Sampling Distribution

2025-04-01

Sampling Distribution

  • Sampling Distribution

  • Simulating Unicorns

  • Central Limit Theorem

  • Common Sampling Distributions

  • Sampling Distributions for Regression Models

Sampling Distribution

Sampling Distribution is the idea that the statistics that you generate (slopes and intercepts) have their own data generation process.

In other words, the numerical values you obtain from the lm and glm function can be different if we got a different data set.

Some values will be more common than others. Because of this, they have their own data generating process, like the outcome of interest has it’s own data generating process.

Sampling Distributions

  • Distribution of a statistic over repeated samples

  • Different Samples yield different statistics

Standard Error

The Standard Error (SE) is the standard deviation of a statistic itself.

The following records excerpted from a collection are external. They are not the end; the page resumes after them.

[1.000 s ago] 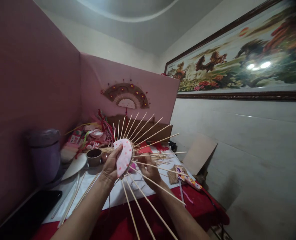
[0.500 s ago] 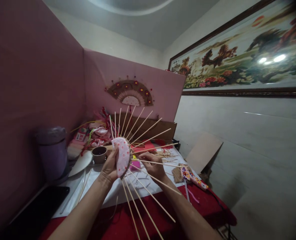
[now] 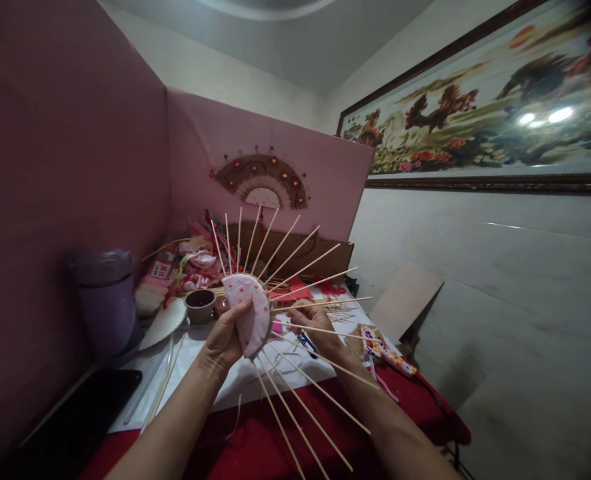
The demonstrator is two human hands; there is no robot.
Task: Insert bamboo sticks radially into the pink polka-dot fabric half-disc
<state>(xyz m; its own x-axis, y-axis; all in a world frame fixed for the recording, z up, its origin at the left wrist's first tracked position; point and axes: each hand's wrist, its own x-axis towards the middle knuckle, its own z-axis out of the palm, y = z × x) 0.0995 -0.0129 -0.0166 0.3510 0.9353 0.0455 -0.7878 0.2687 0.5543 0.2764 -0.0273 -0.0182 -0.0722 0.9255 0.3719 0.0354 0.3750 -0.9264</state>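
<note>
My left hand point(image 3: 228, 337) grips a fan frame by its half-round fabric base point(image 3: 250, 313), white-pink with red dots, thumb on top. Thin wooden sticks point(image 3: 295, 255) radiate from the curved edge of the base, pointing away, to the right and toward me. My right hand point(image 3: 315, 323) is on the right of the base among these sticks, its fingers pinched at a stick close to the edge. The exact contact of its fingertips is partly hidden. Just below the right hand, a blue item point(image 3: 306, 343) and a bit of pink show on the white sheet point(image 3: 260, 383).
Left are a purple lidded bin point(image 3: 106, 300), a dark phone-like slab point(image 3: 82, 417), a brown cup point(image 3: 200, 307) and a white half-round piece point(image 3: 165, 323). A flowered glue gun point(image 3: 388, 352) lies right. Behind, a finished fan point(image 3: 262, 179) hangs on a pink board point(image 3: 325, 167).
The fan frame has shifted slightly right and turned a little in my left hand's grip. My right hand has moved slightly right with it, and the blue item now shows beneath.
</note>
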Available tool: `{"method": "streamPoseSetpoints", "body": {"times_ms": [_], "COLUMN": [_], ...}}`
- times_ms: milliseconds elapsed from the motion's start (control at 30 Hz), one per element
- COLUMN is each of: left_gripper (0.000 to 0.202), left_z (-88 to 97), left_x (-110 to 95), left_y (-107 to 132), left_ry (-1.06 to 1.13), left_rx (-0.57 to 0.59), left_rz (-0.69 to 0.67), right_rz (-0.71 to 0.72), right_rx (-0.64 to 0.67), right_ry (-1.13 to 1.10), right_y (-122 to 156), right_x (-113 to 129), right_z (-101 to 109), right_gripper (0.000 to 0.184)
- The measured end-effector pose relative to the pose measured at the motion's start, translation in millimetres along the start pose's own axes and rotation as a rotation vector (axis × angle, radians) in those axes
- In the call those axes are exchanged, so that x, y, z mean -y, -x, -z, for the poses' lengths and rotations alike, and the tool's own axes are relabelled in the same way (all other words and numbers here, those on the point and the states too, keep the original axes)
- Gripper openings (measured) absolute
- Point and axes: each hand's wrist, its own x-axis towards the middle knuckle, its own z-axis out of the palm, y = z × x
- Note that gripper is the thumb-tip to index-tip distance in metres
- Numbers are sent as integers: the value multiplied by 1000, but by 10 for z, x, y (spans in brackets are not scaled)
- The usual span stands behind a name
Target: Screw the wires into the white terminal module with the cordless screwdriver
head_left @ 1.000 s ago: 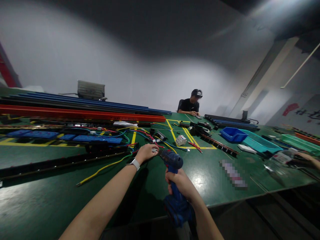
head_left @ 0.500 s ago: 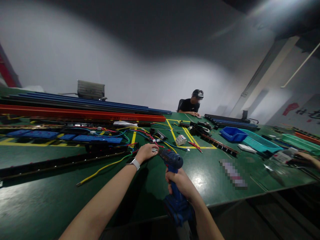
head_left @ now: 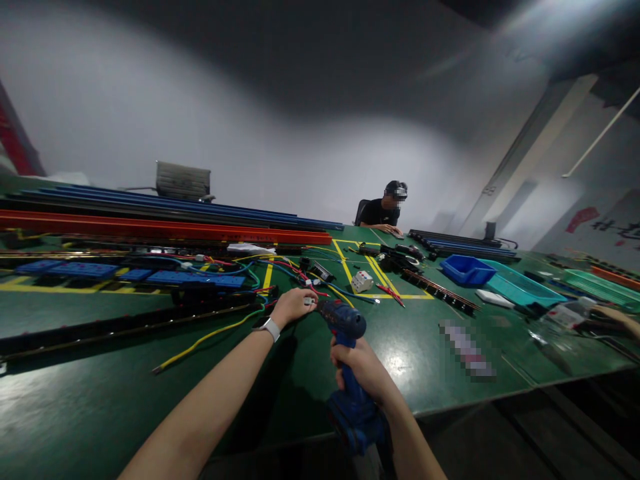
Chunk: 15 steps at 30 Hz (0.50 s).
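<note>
My right hand (head_left: 361, 363) is wrapped round the grip of a blue cordless drill (head_left: 345, 321), whose nose points left and away over the table. At the drill's tip, my left hand (head_left: 293, 307) pinches a small white connector (head_left: 309, 301); its details are too small to make out. Coloured wires run behind my left hand, and a yellow wire (head_left: 200, 341) lies loose on the table to its left. A white circuit breaker (head_left: 362, 281) stands behind the drill, with short red leads (head_left: 391, 293) beside it.
Blue socket strips (head_left: 195, 277), a long black rail (head_left: 125, 327) and an orange channel (head_left: 165, 227) lie on the left of the green table (head_left: 400, 373). To the right are a blue bin (head_left: 467, 269) and a turquoise basket (head_left: 520, 283). A person (head_left: 383, 210) sits across; another's hand (head_left: 620, 319) is at far right.
Almost nothing differs. Both my hands and the drill keep their places, and the view has shifted very slightly.
</note>
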Motion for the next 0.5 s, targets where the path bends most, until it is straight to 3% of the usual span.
{"method": "streamPoseSetpoints", "body": {"times_ms": [267, 367, 500], "left_gripper": [32, 29, 27], "left_z": [11, 9, 11], "left_x": [10, 12, 11], "left_y": [25, 31, 31], "left_ry": [-6, 5, 9], "left_rx": [-25, -26, -37], "left_rz": [-23, -28, -40], "right_rz": [81, 165, 312], "right_rx": [-44, -89, -256], "right_ry": [-55, -137, -117], "right_y": [204, 329, 358], "right_x": [-47, -127, -155], "right_z": [13, 182, 593], "right_gripper": [34, 41, 38]}}
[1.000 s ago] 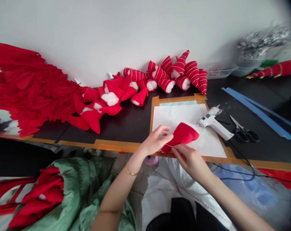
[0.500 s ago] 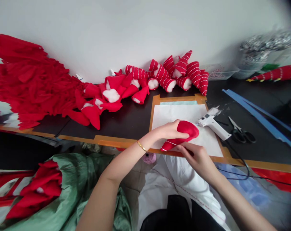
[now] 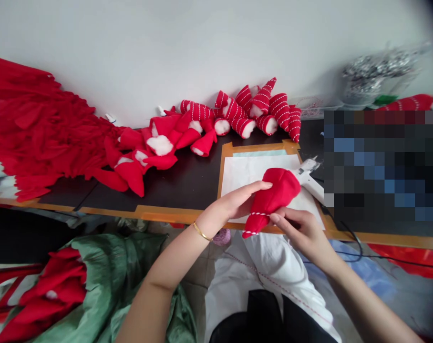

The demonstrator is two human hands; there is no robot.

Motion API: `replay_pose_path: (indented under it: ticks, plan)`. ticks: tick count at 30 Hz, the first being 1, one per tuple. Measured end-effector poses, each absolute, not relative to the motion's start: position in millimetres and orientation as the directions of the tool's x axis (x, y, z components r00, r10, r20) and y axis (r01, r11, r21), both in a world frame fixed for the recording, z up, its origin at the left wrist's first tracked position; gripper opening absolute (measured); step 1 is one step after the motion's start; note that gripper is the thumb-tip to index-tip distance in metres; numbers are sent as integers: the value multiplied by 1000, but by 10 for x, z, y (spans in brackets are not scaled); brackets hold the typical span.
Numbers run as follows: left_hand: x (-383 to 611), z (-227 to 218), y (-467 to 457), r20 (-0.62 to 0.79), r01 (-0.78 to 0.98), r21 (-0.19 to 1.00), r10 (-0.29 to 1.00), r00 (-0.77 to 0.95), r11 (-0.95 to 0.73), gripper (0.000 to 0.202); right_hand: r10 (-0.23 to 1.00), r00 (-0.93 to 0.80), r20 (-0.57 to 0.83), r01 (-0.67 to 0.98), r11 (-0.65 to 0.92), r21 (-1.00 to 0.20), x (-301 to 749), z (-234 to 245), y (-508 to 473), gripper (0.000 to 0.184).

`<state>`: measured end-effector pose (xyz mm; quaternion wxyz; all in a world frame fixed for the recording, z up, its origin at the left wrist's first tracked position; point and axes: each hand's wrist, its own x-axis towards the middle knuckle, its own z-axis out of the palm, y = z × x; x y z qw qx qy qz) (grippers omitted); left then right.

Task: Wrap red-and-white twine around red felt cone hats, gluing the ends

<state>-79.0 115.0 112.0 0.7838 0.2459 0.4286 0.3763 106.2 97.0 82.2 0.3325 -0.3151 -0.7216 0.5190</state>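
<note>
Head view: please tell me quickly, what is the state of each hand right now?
Left hand: closed, holding the red felt cone with white stitching.
Right hand: closed, holding the same cone at its lower edge.

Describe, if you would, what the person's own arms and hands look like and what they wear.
The left forearm and right forearm are bare, with no sleeves on them. The left hand and right hand wear no gloves. A thin gold-coloured bangle circles the left wrist.

Bright, diffuse light with bowed, darkened edges
</note>
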Motion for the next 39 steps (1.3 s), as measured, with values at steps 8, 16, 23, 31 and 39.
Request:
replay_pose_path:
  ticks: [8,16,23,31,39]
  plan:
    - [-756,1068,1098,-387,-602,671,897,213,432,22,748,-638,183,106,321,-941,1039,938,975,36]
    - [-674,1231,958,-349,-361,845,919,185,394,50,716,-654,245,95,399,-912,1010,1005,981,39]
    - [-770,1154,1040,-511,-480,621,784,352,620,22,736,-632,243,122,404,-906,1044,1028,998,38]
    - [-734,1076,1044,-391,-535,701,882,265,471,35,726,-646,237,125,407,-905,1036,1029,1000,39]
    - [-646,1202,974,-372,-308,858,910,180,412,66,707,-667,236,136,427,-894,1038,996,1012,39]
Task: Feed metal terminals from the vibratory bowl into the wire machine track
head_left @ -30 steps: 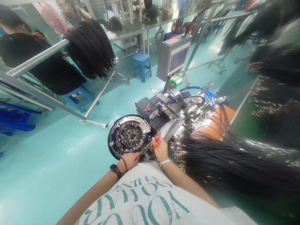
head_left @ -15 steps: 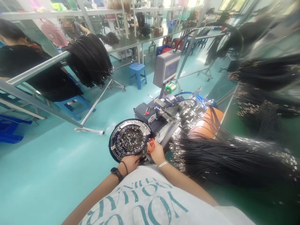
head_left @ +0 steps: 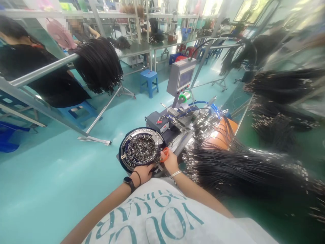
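Note:
My right hand (head_left: 171,162) is closed around orange-handled scissors (head_left: 165,155) at the right edge of a round bowl feeder (head_left: 125,142). The scissors' lower end points down and left, toward my other hand. At the bowl's near rim, my left hand (head_left: 142,173) has its fingers curled inward; what they grip, if anything, is hidden. Small shiny metal parts (head_left: 142,149) fill the bowl. Right of it, a metal feed track (head_left: 181,141) runs up to a machine (head_left: 200,118) with metal fixtures.
Black cables (head_left: 228,166) with metal ends lie to my right, beside an orange surface (head_left: 219,137). A grey control box (head_left: 158,122) and a screen (head_left: 185,78) stand behind the bowl. Cables hang on a rack (head_left: 98,64) at left, near a seated person (head_left: 38,67). A blue stool (head_left: 149,83) stands beyond.
The view has shifted slightly. Both hands stay by the bowl's near right rim, with the scissors still in my right hand and only small movements.

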Motion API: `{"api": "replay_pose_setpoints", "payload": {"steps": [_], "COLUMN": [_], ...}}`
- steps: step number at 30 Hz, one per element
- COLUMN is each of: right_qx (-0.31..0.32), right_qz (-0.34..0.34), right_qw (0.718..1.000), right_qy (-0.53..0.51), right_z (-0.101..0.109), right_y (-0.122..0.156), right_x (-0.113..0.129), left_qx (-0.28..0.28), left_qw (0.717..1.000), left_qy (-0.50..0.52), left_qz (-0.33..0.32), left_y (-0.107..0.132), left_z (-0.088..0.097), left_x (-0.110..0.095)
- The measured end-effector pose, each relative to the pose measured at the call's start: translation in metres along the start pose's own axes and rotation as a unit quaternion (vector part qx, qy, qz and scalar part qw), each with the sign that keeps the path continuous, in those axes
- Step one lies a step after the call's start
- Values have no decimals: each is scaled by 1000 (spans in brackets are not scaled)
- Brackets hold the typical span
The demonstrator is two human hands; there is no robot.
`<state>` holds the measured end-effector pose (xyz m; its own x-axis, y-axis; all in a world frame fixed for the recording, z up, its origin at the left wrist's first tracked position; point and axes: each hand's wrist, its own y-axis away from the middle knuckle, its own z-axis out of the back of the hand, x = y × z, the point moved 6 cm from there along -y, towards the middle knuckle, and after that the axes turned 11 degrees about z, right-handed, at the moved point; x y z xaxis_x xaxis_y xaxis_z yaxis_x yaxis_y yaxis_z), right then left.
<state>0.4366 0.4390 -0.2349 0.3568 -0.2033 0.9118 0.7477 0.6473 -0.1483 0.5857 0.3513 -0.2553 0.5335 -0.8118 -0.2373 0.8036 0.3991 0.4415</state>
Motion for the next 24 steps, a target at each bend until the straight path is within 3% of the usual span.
{"api": "replay_pose_setpoints", "payload": {"steps": [5, 13, 18, 24], "right_qx": [-66, -140, -143, -185], "right_qz": [-48, -103, -120, -95], "right_qw": [996, 985, 980, 973], "right_qy": [-26, 21, -72, -104], "right_z": [27, 81, 81, 76], "right_y": [-8, -20, -31, -44], "right_x": [-15, -41, -51, -61], "left_qx": [-3, -10, -8, 5], "left_qw": [1000, 1000, 1000, 1000], "left_qy": [2, -4, -15, -24], "left_qz": [0, 1, 13, 17], "left_y": [3, 2, 1, 1], "left_z": [-3, -5, -5, -6], "left_x": [1, -1, -1, 0]}}
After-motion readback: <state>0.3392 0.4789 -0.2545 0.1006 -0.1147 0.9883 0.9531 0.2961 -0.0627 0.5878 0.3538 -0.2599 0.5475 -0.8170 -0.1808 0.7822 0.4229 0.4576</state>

SE tells us how much a statistic varies from sample to sample. Smaller SE = more precision.

Modelling the Data

\[ Y_i = \beta_0 + \beta_1 X_i + \varepsilon_i \]

  • \(Y_i\): Outcome data
  • \(X_i\): Predictor data
  • \(\beta_0, \beta_1\): parameters
  • \(\varepsilon_i\): error term

Error Term

\[ \varepsilon_i \sim DGP \]

Randomness Effect

The randomness effect is a sampling phenomenom where you will get different samples everytime you sample a population.

Getting different samples means you will get different statistics.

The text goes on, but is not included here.